### Records provided
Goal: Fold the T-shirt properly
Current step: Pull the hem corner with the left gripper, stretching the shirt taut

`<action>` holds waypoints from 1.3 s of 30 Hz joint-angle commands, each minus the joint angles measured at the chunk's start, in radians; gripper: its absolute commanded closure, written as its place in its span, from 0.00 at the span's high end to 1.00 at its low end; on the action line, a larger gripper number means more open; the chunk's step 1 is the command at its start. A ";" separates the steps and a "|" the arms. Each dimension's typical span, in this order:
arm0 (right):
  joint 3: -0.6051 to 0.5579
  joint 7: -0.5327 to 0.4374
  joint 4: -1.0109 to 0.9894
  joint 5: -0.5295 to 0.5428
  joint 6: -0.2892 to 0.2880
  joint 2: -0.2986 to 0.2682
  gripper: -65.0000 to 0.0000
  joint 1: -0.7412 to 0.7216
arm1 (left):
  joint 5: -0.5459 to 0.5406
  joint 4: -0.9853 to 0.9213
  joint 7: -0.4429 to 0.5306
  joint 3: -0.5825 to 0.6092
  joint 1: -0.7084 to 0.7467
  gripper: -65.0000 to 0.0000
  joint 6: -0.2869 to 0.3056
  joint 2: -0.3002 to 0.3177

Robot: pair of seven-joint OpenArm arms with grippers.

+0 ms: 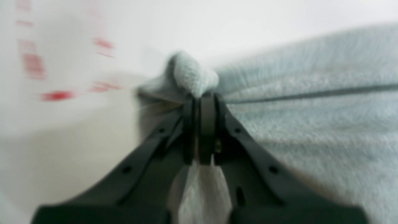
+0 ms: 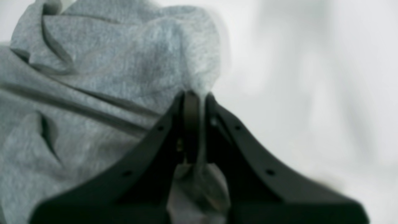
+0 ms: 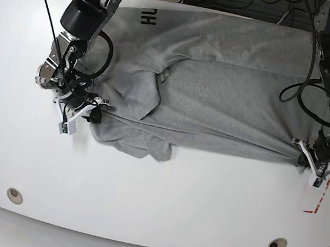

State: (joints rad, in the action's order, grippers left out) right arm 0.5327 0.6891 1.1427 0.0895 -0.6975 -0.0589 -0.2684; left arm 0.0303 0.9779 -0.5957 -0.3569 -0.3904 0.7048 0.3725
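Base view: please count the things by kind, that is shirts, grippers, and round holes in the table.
T-shirt: 1
Grippers: 2, the left gripper and the right gripper
Holes: 2, and
Total: 5

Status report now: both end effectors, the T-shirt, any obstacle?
Left end effector shut on T-shirt edge. Right end effector shut on the other edge. Shirt lies wrinkled, partly folded, on white table. No obstacle seen.

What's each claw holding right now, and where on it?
Both grip the T-shirt: left claw pinches a bunched bit of its edge, right claw a fold at its opposite edge.
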 commanded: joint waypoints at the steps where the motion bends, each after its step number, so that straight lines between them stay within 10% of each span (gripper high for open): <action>1: 0.004 0.004 0.015 -0.004 -0.001 -0.012 0.02 -0.019 | -0.003 0.066 -0.013 -0.021 -0.014 0.00 -0.007 0.020; 39: 0.002 0.007 0.055 -0.014 -0.001 -0.055 0.02 -0.052 | -0.005 0.135 -0.168 -0.149 -0.029 0.15 -0.007 0.067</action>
State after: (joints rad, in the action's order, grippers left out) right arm 0.5362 0.7170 1.1770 0.0559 -0.6956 -0.1055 -0.2958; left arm 0.0341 1.1000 -0.7818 -0.5056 -0.3889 0.6971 0.4221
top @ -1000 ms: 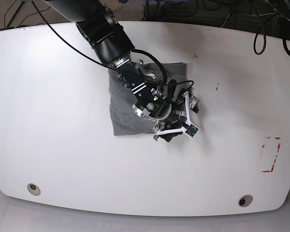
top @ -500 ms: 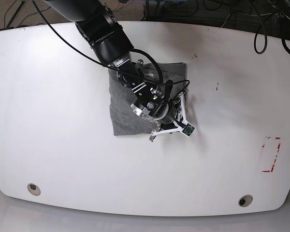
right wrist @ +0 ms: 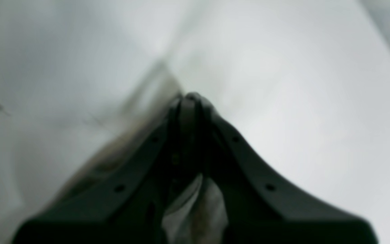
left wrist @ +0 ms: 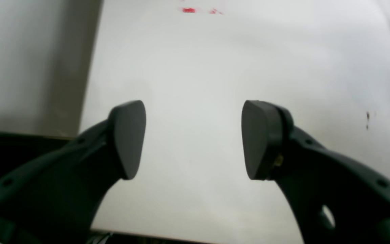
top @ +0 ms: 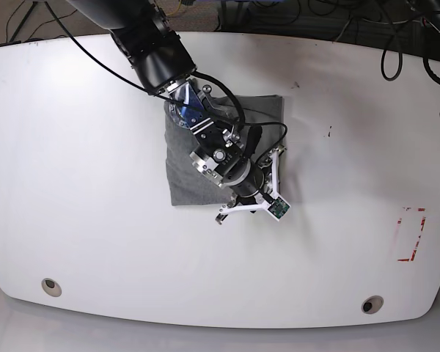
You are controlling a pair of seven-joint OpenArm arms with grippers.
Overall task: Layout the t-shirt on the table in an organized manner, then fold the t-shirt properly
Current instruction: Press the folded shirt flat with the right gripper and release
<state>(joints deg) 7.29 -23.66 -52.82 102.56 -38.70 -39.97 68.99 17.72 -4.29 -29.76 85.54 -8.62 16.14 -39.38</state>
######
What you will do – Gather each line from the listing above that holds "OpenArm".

Response area –
Robot: pair of seven-joint OpenArm arms with grippers.
You are controlling a pair of seven-joint OpenArm arms with grippers.

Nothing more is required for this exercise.